Cet article résume le rapport adressé en août 2012 à la Convention de Berne par Mohamed Benata, Président de l’ONG ESCO (Espace de Solidarité et de Coopération de l’Oriental).

Dans le cadre de la mise en œuvre du plan de développement touristique marocain « Plan Azur », un complexe immobilier (« projet Fadesa ») est en cours de développement sur la commune de Saïdia. Ce projet est adjacent au site Ramsar de l’embouchure de la Moulouya et suscite des inquiétudes concernant les impacts possibles sur le site des aménagements planifiés. En raison de ces préoccupations, l’Autorité Administrative Ramsar du Maroc a invité le Secrétariat de Ramsar à mener une Mission Consultative Ramsar.

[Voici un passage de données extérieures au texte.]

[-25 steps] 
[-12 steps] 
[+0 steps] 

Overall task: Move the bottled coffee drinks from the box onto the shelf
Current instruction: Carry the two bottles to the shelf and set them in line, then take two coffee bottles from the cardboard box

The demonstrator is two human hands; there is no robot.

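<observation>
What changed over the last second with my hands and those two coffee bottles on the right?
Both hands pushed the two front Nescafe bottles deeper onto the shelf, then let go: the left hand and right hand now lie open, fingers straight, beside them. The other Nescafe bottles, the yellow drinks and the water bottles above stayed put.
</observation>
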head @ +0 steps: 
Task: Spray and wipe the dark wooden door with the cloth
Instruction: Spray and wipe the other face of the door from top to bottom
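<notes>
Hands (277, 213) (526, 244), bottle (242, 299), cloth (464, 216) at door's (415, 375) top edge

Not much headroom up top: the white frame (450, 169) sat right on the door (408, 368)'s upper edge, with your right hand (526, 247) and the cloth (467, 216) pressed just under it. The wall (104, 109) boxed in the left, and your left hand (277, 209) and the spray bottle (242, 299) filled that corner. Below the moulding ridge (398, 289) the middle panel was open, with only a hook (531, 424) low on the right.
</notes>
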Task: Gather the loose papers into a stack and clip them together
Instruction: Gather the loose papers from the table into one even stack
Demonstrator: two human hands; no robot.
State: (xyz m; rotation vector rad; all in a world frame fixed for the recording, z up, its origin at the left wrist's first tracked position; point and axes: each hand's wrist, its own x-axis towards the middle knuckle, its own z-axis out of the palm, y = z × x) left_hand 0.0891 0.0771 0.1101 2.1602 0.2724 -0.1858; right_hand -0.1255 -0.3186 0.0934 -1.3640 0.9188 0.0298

Cet article revient sur les constats et les recommandations de cette mission consultative effectuée du 12 au 16 octobre 2010. Le rapport de cette mission peut être consulté sur: http://www.ramsar.org/pdf/ram/RAM71_fr_Maroc_Aug11.pdf. L’ONG ESCO analyse ensuite le degré de réponse du Gouvernement marocain à ces recommandations et met en avant d’autres dysfonctionnements observés suite à la mission consultative.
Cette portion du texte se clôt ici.